2. Results and Discussion

2.1. Effect of H₂O on the Acetaldehyde Adsorption

Figure 2 shows the change in the acetaldehyde concentration, over time, measured in the presence of air, in dry and in humid conditions, in the dark. When a TiO₂ film was treated with 1000 ppb gaseous acetaldehyde, under dry conditions, a decrease in the concentration of acetaldehyde, from 1000 ppb to about 700 ppb was observed (Figure 2, left). Surprisingly, the reduced concentration remained constant even after several hours of treatment (Figure S1). In contrast, the presence of humid air led to a short lowering of the acetaldehyde concentration, indicating an adsorption on the anatase surface, until all adsorption sites were occupied, and the initial concentration was reached again (Figure 2, right).

ATR-FTIR analysis of a TiO₂ film treated with acetaldehyde was performed to figure out the reason behind the constant low amount of acetaldehyde detected at the reactor outlet, under dry conditions, in the dark. Figure 3 shows the FTIR spectra in the wavenumber range between 1000 cm⁻¹ and 1800 cm⁻¹, which were recorded during the gaseous purging of acetaldehyde over a TiO₂ film, for two hours, in the dark. Different bands appeared and increased in intensity, during the acetaldehyde dosing. In

Table 1. Vibrational frequencies and mode assignments of the observed FTIR bands (cm⁻¹) during purging of acetaldehyde in air, over a TiO₂ film in the dark.

Position/cm−1	Assignment [8,17,18]
1072	ρ(CH3) Ti-O=CHCH3
1100	ρ(CH3) Ti-O=CH(CH)2CH3
1128	ν(C-C) Ti-O=CHCH3
1166	ν(C-C) Ti-O=CH(CH)2CH3
1346	δ(CH3) Ti-O=CHCH3
1374	δ(CH) Ti-O=CHCH3
1437	δ(CH3) Ti-O=CH(CH)2CH3
1626	ν(C=C) Ti-O=CH(CH)2CH3
1650	ν(C=O) Ti-O=CH(CH)2CH3
1699	ν(C=O) Ti-O=CHCH3

, the positions of the bands are assigned to the specific molecular vibrations of acetaldehyde and crotonaldehyde.

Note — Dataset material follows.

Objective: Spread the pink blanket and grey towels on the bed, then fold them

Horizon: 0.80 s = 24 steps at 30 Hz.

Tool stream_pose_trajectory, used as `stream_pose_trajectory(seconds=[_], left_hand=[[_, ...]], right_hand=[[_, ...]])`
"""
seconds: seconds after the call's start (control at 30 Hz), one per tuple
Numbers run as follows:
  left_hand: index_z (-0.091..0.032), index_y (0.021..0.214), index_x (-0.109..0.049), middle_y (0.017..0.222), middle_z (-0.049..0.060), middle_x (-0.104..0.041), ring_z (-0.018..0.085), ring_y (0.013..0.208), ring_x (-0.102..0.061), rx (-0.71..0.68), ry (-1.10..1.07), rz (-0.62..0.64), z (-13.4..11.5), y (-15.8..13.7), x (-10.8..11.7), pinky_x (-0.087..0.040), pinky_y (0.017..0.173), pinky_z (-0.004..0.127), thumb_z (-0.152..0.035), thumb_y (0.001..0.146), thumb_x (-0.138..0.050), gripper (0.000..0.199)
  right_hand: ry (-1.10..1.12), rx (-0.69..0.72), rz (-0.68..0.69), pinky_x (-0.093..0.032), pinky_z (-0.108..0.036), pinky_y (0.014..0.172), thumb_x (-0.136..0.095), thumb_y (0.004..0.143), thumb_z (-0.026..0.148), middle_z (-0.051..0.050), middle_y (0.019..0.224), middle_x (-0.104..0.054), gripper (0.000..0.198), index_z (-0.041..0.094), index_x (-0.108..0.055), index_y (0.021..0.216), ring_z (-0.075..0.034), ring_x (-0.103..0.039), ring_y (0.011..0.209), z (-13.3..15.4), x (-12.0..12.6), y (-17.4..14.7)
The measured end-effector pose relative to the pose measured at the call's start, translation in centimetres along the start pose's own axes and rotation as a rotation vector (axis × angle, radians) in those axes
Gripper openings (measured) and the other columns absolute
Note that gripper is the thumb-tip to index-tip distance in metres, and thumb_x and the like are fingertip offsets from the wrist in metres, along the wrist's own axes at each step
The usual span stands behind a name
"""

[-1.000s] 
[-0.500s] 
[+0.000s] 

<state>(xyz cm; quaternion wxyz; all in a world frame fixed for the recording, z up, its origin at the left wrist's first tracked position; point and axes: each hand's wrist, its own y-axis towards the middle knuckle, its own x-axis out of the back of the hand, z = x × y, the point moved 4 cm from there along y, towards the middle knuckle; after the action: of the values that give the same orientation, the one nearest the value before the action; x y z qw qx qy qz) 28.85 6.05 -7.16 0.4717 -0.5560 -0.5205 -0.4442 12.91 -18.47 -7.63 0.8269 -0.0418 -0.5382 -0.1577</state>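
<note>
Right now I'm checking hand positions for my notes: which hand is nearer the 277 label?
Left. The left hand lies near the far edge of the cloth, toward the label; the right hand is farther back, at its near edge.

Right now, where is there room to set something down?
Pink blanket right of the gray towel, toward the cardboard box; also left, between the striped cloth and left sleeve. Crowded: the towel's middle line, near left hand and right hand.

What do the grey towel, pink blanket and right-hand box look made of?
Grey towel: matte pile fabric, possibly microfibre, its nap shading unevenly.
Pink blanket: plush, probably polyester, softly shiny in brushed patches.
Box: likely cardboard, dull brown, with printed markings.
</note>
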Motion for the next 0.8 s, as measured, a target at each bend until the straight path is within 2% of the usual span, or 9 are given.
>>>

These band assignments were in accordance to literature, where an adsorption of acetaldehyde on TiO₂ had also been reported by the FTIR spectroscopy [9,14,15]. The carbonyl group of acetaldehydes could form hydrogen bonds with the surface hydroxyl groups of the TiO₂. It could be stabilized on the TiO₂ surface, via an interaction between the oxygen lone pair, with the Lewis surface sites of TiO₂ [14,16], the corresponding vibrational position was located at ν(C=O) 1699 cm⁻¹. Additional characteristic bands of acetaldehyde, such as the ρ(CH₃) and ν(C-C) were also detected and these can be seen in Table 1.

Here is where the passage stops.